What needs to be done ->
Every line of the material must be written out again unchanged.

Source material ->
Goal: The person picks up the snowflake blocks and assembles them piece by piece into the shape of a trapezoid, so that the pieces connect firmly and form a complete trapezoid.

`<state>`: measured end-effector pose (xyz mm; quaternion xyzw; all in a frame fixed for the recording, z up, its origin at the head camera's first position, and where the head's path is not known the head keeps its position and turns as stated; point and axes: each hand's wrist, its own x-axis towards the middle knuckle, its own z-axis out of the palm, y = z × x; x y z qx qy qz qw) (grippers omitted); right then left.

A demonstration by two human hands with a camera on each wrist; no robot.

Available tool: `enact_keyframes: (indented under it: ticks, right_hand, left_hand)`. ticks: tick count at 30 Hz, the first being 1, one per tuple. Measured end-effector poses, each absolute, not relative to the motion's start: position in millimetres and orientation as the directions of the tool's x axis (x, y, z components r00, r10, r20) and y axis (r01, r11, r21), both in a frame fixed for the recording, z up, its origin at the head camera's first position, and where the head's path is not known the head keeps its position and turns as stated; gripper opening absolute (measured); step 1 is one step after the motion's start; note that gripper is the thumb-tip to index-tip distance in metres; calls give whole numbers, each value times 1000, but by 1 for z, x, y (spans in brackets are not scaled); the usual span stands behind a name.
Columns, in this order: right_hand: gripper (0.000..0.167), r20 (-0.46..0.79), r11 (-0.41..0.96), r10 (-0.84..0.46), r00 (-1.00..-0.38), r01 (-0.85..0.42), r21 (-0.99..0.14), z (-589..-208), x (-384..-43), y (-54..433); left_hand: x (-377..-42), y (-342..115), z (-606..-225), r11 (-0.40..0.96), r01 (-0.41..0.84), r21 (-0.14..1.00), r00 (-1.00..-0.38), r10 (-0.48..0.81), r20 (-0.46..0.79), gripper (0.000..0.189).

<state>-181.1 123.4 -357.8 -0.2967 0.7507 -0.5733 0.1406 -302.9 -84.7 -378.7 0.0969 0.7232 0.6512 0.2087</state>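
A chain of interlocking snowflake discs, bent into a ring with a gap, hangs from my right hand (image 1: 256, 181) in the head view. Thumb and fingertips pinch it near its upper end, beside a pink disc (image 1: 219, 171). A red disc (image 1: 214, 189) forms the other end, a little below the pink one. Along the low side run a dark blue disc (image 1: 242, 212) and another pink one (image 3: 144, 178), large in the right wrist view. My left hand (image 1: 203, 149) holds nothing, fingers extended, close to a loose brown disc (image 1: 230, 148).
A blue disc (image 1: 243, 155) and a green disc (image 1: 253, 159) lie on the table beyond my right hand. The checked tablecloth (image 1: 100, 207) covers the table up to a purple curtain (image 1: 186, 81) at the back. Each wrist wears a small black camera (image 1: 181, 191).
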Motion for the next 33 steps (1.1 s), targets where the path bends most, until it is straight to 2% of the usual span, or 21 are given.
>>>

Response ->
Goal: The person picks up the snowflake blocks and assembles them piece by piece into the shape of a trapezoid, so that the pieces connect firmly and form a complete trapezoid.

`<state>`: measured end-effector pose (xyz mm; quaternion xyzw; all in a frame fixed for the recording, z up, its origin at the head camera's first position, and where the head's path is not known the head keeps its position and turns as stated; point and axes: each hand's wrist, its own x-axis towards the middle knuckle, its own z-axis out of the palm, y = z × x; x y z qx qy qz qw) (grippers omitted); right then left.

A demonstration by two human hands with a camera on each wrist; no robot.

Available tool: `enact_keyframes: (indented under it: ticks, right_hand, left_hand)`. ticks: tick count at 30 Hz, the first being 1, one per tuple. Measured end-effector poses, each absolute, not relative to the motion's start: position in millimetres and orientation as the directions of the tool's x axis (x, y, z components r00, r10, r20) and y axis (r01, r11, r21), both in a frame fixed for the recording, z up, its origin at the head camera's first position, and where the head's path is not known the head keeps its position and turns as stated; gripper opening absolute (measured); step 1 is one step after the motion's start; note that gripper is the thumb-tip to index-tip distance in metres; calls give whole numbers, each value times 1000, but by 1 for z, x, y (spans in brackets are not scaled); the usual span stands behind a name.
Columns, in this order: right_hand: gripper (0.000..0.167), r20 (-0.46..0.79), r11 (-0.41..0.96), r10 (-0.84..0.46), r00 (-1.00..-0.38), r01 (-0.85..0.42), r21 (-0.99..0.14), z (-589..-208), x (-384..-43), y (-54..433); left_hand: x (-377..-42), y (-342..115), z (-606..-225), r11 (-0.40..0.96), r01 (-0.41..0.84), r21 (-0.14..1.00), r00 (-1.00..-0.38), r10 (-0.48..0.81), r20 (-0.46..0.79), gripper (0.000..0.189).

<state>-181.1 123.4 -357.8 -0.2967 0.7507 -0.5733 0.1406 -302.9 -84.7 -378.7 0.0969 0.7232 0.6512 0.2087</state>
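A chain of interlocking snowflake discs, bent into a ring with a gap, hangs from my right hand (image 1: 256, 181) in the head view. Thumb and fingertips pinch it near its upper end, beside a pink disc (image 1: 219, 171). A red disc (image 1: 214, 189) forms the other end, a little below the pink one. Along the low side run a dark blue disc (image 1: 242, 212) and another pink one (image 3: 144, 178), large in the right wrist view. My left hand (image 1: 203, 149) holds nothing, fingers extended, close to a loose brown disc (image 1: 230, 148).
A blue disc (image 1: 243, 155) and a green disc (image 1: 253, 159) lie on the table beyond my right hand. The checked tablecloth (image 1: 100, 207) covers the table up to a purple curtain (image 1: 186, 81) at the back. Each wrist wears a small black camera (image 1: 181, 191).
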Motion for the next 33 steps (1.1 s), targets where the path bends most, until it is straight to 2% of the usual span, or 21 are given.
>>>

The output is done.